Requirement.
The response should contain every entry, reproduced exactly.

Stored data:
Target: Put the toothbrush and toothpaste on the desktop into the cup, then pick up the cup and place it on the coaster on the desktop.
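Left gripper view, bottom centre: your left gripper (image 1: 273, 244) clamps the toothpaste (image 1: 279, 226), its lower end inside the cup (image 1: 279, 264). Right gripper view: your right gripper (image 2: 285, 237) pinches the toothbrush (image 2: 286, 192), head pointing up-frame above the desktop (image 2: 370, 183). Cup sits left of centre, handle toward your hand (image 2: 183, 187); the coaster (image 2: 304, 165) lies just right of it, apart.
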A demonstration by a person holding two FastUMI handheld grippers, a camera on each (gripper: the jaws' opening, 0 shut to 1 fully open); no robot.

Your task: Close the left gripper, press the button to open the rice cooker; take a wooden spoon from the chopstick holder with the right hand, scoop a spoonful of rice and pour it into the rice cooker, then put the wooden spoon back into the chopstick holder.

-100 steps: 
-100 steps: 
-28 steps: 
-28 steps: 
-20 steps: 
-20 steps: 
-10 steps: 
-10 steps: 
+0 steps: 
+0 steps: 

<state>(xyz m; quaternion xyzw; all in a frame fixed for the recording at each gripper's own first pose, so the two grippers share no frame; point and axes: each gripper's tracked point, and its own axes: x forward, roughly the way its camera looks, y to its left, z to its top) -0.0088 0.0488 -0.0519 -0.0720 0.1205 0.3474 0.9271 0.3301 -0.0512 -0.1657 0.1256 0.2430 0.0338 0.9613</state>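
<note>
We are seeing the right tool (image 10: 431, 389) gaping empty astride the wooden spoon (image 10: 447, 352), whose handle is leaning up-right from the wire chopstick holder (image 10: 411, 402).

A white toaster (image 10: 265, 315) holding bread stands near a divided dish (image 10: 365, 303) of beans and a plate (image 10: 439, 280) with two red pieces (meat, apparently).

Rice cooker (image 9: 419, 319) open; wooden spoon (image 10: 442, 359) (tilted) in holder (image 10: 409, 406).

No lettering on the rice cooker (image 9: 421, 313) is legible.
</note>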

Exercise answer.
Target: Put the toothbrush and toothpaste on the desktop into the cup, then pick up the cup and place it on the coaster on the desktop.
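Left gripper view, bottom centre: your left gripper (image 1: 273, 244) clamps the toothpaste (image 1: 279, 226), its lower end inside the cup (image 1: 279, 264). Right gripper view: your right gripper (image 2: 285, 237) pinches the toothbrush (image 2: 286, 192), head pointing up-frame above the desktop (image 2: 370, 183). Cup sits left of centre, handle toward your hand (image 2: 183, 187); the coaster (image 2: 304, 165) lies just right of it, apart.
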A demonstration by a person holding two FastUMI handheld grippers, a camera on each (gripper: the jaws' opening, 0 shut to 1 fully open); no robot.

Your task: Close the left gripper, press the button to open the rice cooker; take a wooden spoon from the chopstick holder with the right hand, scoop a spoonful of rice and pour it into the rice cooker, then put the wooden spoon back into the chopstick holder.

-100 steps: 
-100 steps: 
-28 steps: 
-28 steps: 
-20 steps: 
-20 steps: 
-10 steps: 
-10 steps: 
+0 steps: 
+0 steps: 

<state>(xyz m; quaternion xyzw; all in a frame fixed for the recording at each gripper's own first pose, so the two grippers share no frame; point and axes: each gripper's tracked point, and its own axes: x forward, roughly the way its camera looks, y to its left, z to its top) -0.0088 0.0488 -0.0519 -0.0720 0.1205 0.3474 0.9271 0.3301 -0.0512 -0.1657 0.1256 0.2430 0.0338 0.9613</state>
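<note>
We are seeing the right tool (image 10: 431, 389) gaping empty astride the wooden spoon (image 10: 447, 352), whose handle is leaning up-right from the wire chopstick holder (image 10: 411, 402).

A white toaster (image 10: 265, 315) holding bread stands near a divided dish (image 10: 365, 303) of beans and a plate (image 10: 439, 280) with two red pieces (meat, apparently).

Rice cooker (image 9: 419, 319) open; wooden spoon (image 10: 442, 359) (tilted) in holder (image 10: 409, 406).

No lettering on the rice cooker (image 9: 421, 313) is legible.
</note>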

The answer stands, and there is nothing more to add.